Write the data below out exactly as it stands. Do not include the pictures.
===== Recorded data
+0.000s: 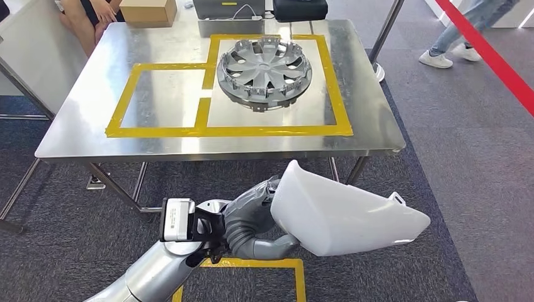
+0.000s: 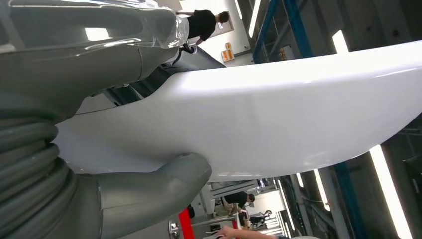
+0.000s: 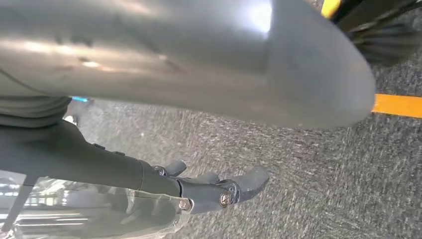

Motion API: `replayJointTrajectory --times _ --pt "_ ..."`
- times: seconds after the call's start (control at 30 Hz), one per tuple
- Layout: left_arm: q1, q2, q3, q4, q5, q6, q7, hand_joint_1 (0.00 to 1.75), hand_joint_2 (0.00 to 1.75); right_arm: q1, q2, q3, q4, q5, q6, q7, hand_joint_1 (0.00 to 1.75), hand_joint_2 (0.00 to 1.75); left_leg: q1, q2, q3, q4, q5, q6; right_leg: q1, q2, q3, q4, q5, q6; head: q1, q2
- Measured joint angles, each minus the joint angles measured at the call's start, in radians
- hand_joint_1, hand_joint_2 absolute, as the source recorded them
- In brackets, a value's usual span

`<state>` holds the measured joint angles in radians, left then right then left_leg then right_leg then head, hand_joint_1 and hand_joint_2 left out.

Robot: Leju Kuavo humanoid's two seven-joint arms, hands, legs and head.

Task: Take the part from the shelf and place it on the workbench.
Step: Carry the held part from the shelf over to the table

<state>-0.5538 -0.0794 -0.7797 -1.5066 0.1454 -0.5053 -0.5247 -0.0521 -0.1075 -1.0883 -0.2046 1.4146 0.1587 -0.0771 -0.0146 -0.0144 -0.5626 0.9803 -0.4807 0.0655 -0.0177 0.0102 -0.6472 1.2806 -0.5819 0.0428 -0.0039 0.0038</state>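
The white moulded shell part (image 1: 343, 214) looks like thin glossy plastic: probably light and fairly stiff, but broad, smooth and likely slippery, with a long free end that would lever against any grip. It is held by one narrow end, so most of its length juts out past the left hand (image 1: 252, 220) toward the robot's right, in the air short of the steel workbench (image 1: 82, 119). A grip nearer the middle, or support under the far end, would be steadier.

The left hand wraps that near end; in the left wrist view the thick grey thumb (image 2: 159, 184) presses one face of the part and the darker fingers lie across the other. The left arm is bent across the body with the wrist turned inward.

Beyond the hand, on the workbench, a silver wheel cover (image 1: 264, 72) sits inside the yellow tape outline (image 1: 157, 131).

The right hand (image 3: 199, 186) hangs over the carpet, fingers loosely extended and holding nothing.
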Motion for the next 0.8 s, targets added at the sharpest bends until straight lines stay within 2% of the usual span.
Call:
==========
> Written solution:
+0.000s: 
+0.000s: 
+0.000s: 

Motion API: `replayJointTrajectory --times _ --pt "_ ..."`
- times: seconds after the call's start (control at 30 Hz), one per tuple
- Layout: left_arm: q1, q2, q3, q4, q5, q6, q7, hand_joint_1 (0.00 to 1.75), hand_joint_2 (0.00 to 1.75); right_arm: q1, q2, q3, q4, q5, q6, q7, hand_joint_1 (0.00 to 1.75), hand_joint_2 (0.00 to 1.75); left_leg: q1, q2, q3, q4, q5, q6; right_leg: q1, q2, q3, q4, q5, q6; head: q1, q2
- Measured joint angles, each minus the joint angles measured at the call's start, in radians
- hand_joint_1, hand_joint_2 absolute, as the source recorded them
- In brackets, a value's usual span

`<state>` holds the measured joint angles in radians, left then right then left_leg then right_leg then head, hand_joint_1 and hand_joint_2 left out.

Robot: Leju Kuavo humanoid's two seven-joint arms, hands, legs and head.

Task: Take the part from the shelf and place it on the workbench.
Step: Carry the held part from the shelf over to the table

<state>-0.5538 -0.0794 -0.7797 -1.5066 0.1454 -0.5053 -0.5247 -0.0521 -0.1075 -1.0883 -0.2046 1.4146 0.1587 -0.0771 -0.0146 -0.0144 -0.5626 0.9803 -0.4807 0.0655 -0.0177 0.0102 -0.6472 1.2806 -0.5819 0.0428 -0.0039 0.0038</state>
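The white moulded shell part (image 1: 343, 214) looks like thin glossy plastic: probably light and fairly stiff, but broad, smooth and likely slippery, with a long free end that would lever against any grip. It is held by one narrow end, so most of its length juts out past the left hand (image 1: 252, 220) toward the robot's right, in the air short of the steel workbench (image 1: 82, 119). A grip nearer the middle, or support under the far end, would be steadier.

The left hand wraps that near end; in the left wrist view the thick grey thumb (image 2: 159, 184) presses one face of the part and the darker fingers lie across the other. The left arm is bent across the body with the wrist turned inward.

Beyond the hand, on the workbench, a silver wheel cover (image 1: 264, 72) sits inside the yellow tape outline (image 1: 157, 131).

The right hand (image 3: 199, 186) hangs over the carpet, fingers loosely extended and holding nothing.
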Motion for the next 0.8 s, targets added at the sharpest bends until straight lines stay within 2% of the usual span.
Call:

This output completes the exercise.